- [What to do] Look for the word "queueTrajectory" in the entries and copy every line where it shows up.

Extracted data entries

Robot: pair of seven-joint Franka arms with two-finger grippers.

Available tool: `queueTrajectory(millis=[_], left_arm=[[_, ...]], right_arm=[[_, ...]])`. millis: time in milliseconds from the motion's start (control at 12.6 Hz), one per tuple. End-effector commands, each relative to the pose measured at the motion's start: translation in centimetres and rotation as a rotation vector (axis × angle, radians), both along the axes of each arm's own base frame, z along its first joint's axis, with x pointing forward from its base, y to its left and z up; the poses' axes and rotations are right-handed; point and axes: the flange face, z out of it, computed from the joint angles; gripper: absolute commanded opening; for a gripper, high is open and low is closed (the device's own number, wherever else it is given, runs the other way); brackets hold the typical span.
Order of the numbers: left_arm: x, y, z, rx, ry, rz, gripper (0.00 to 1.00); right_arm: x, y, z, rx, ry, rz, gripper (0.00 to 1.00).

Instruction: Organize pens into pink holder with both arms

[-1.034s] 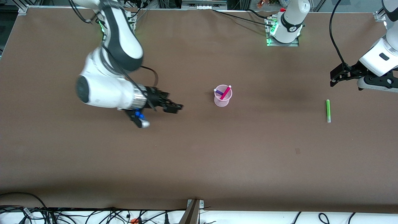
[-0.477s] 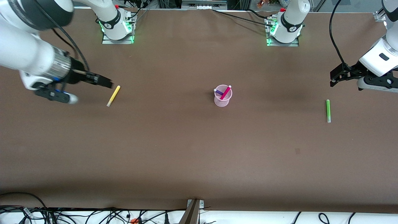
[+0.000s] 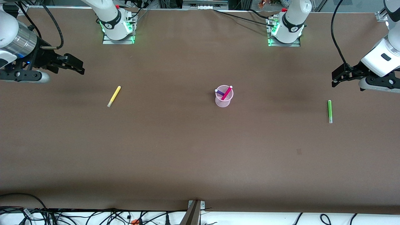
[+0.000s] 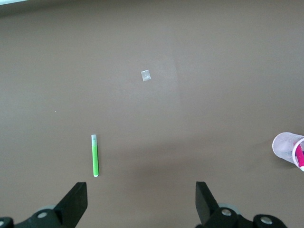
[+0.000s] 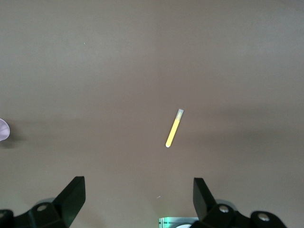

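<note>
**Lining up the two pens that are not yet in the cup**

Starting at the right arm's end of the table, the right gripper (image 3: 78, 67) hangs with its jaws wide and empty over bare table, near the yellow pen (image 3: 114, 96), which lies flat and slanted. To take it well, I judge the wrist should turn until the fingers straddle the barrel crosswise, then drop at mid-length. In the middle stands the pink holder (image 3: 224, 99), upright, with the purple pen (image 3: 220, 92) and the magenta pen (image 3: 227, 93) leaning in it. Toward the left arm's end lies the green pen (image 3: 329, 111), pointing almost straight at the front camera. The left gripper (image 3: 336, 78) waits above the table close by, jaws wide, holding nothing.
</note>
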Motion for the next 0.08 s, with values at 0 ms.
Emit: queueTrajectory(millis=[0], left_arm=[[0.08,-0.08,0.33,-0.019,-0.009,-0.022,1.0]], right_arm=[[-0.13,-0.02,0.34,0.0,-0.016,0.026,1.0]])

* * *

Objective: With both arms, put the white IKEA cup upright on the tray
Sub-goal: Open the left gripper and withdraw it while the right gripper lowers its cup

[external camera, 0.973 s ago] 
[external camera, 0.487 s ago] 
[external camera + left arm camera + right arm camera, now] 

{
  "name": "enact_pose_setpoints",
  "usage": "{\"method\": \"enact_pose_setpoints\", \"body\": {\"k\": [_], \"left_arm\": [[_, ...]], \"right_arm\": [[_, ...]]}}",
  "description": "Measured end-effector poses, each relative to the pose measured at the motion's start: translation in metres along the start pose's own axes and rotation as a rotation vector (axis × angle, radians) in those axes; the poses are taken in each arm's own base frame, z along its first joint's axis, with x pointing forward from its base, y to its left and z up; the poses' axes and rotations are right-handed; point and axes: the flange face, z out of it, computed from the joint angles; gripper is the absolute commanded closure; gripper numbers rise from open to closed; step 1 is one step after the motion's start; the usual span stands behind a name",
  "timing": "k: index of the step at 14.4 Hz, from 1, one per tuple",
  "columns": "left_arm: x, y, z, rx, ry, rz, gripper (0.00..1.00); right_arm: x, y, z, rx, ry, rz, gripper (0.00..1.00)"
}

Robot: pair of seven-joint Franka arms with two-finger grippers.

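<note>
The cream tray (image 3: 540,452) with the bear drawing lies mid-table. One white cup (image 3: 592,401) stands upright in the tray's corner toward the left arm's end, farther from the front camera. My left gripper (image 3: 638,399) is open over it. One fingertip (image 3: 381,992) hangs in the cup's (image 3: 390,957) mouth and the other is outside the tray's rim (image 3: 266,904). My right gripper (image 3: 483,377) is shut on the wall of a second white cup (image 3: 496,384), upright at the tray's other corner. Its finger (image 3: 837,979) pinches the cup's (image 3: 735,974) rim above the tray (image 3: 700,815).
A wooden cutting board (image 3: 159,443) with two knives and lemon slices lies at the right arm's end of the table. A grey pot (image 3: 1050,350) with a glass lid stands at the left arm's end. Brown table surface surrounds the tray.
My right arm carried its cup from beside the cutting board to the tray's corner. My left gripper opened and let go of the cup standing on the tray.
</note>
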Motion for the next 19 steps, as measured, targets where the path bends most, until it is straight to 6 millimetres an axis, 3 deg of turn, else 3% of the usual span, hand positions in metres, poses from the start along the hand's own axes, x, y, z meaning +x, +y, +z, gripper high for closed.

- [Exercise response]
Available tool: `queueTrajectory(millis=[_], left_arm=[[_, ...]], right_arm=[[_, ...]])`. millis: time in milliseconds from the motion's start (control at 12.6 Hz), one per tuple. End-effector commands, each relative to the pose measured at the motion's start: translation in centimetres and rotation as a rotation vector (axis × angle, radians), both along the axes of each arm's own base frame, z along its first joint's axis, with x pointing forward from its base, y to its left and z up; the poses' axes and rotations are right-handed; point and axes: the flange face, z out of it, computed from the joint angles; gripper: absolute commanded opening; for a gripper, high is open and low is closed (the device's own number, wherever else it is given, runs the other way); brackets hold the typical span.
Emit: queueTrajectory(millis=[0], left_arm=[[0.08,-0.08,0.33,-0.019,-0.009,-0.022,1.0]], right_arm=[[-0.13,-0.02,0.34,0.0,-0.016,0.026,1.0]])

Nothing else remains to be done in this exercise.